The suffering of those who were forcibly taken from their lands of origin to a life of forced labor and degradation is something that cannot be forgotten. More than four million enslaved Africans in Brazil will now have their pain represented and remembered in UNESCO’s decision, which has just recognized the Archaeological Site Cais do Valongo (RJ) as a World Heritage site.
Representing Brazil, the president of Iphan, Kátia Bogéa (photo), emphasized the importance of the title. “In times of heightened intolerance that surrounds the current world, the recognition of sensitive sites highlights the need for us to share our experience in favor of a more humanistic view of global society, based on observing what Cais do Valongo meant and its social reappropriation in current days, especially by Afro-Brazilian descendants, who in an act of overcoming reaffirm their blackness and their history for Brazil, the Americas, and the entire World,” she said in her speech.
Main entry port for enslaved Africans in Brazil and the Americas, Cais do Valongo, located in the port area of Rio de Janeiro (RJ), is a symbol of this unfortunate episode that represents one of the greatest injustices in world history. Very important for the Afro-Brazilian community and for the Afro-American community in general, Cais do Valongo is now on the same level as the city of Hiroshima in Japan and the Auschwitz Concentration Camp in Poland, classified as sites of memory and suffering.
Cais do Valongo was the main landing dock for enslaved Africans in all the Americas and also the only one materially preserved. Due to the magnitude of what it represents, it stands as the most prominent vestige of the slave trade on the American continent.

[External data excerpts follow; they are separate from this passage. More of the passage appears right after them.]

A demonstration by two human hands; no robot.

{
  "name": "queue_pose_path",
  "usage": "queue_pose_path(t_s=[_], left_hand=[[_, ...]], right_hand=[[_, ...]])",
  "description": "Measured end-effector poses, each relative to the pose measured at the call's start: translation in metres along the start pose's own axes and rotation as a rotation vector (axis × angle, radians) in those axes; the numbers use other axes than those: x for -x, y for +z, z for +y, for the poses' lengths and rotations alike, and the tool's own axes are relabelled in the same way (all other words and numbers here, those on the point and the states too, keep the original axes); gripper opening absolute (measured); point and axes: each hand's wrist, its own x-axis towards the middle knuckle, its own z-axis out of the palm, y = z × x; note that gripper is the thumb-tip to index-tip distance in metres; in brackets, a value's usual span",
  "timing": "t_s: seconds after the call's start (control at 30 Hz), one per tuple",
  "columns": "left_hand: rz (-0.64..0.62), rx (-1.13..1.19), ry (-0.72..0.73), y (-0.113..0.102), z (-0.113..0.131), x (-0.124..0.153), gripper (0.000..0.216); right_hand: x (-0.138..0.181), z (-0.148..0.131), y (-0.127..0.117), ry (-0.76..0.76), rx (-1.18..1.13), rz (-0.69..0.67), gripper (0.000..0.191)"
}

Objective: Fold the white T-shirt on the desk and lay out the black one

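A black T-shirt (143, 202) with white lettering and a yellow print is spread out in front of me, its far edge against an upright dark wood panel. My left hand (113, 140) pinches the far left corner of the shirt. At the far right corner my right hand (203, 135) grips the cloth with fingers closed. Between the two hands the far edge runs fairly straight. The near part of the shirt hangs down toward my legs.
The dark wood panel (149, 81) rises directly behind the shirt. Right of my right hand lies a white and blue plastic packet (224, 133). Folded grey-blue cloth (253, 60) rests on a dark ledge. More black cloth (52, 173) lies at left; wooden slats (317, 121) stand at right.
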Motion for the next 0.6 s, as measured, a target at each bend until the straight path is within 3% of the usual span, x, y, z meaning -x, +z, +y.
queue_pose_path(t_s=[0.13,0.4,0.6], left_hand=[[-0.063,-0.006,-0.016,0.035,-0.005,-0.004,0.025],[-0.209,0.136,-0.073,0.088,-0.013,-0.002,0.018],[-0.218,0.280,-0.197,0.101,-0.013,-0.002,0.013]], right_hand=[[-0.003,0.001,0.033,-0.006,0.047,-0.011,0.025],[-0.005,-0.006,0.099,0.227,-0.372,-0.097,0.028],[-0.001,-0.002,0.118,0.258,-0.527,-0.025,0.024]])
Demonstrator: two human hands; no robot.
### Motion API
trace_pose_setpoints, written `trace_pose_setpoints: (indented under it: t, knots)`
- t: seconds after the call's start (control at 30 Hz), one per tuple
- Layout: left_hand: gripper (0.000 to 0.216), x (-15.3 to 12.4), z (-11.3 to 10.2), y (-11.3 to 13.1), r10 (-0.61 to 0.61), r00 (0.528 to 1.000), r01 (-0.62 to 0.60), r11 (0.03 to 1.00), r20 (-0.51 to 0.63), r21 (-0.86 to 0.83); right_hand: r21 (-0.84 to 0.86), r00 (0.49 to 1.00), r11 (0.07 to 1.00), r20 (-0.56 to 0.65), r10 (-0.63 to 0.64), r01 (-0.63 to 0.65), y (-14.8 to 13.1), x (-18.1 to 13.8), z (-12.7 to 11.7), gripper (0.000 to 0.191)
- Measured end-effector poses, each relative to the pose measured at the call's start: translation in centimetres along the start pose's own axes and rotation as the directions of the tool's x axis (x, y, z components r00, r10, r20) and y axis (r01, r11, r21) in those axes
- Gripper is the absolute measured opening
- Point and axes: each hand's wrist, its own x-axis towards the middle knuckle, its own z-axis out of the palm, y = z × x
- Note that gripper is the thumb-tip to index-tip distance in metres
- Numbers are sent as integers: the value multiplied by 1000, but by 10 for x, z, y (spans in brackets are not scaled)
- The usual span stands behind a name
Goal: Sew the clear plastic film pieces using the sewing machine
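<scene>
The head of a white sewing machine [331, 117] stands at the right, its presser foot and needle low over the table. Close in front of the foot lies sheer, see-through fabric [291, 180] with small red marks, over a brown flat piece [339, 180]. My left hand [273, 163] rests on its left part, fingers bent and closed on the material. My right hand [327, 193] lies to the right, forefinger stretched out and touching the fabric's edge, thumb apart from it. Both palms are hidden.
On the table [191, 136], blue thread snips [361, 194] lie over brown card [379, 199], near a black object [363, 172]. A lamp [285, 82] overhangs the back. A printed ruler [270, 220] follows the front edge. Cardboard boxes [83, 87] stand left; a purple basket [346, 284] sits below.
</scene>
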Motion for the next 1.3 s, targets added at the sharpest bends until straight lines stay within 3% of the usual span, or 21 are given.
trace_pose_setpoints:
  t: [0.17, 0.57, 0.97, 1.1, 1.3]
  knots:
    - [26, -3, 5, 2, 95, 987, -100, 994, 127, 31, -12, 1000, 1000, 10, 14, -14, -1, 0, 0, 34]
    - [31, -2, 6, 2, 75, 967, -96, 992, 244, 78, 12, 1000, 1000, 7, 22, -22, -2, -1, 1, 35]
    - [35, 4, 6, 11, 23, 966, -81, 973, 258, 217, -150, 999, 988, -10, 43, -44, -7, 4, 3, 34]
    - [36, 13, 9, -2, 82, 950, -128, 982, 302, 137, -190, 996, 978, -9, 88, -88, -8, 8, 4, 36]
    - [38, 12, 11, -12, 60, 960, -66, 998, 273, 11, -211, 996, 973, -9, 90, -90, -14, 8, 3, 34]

The World Heritage title represents the recognition of a unique example in human history that, despite the slave process produced, provided an invaluable contribution from Africans and their descendants to the cultural, economic, and social formation and development of Brazil, directly, and the region, indirectly. The title also recognizes the exceptional universal value of the site, as a memory of the violence against humanity represented by slavery, and of resistance, freedom, and affirmation, strengthening the historical responsibilities, not only of the Brazilian state but also of all UNESCO member countries.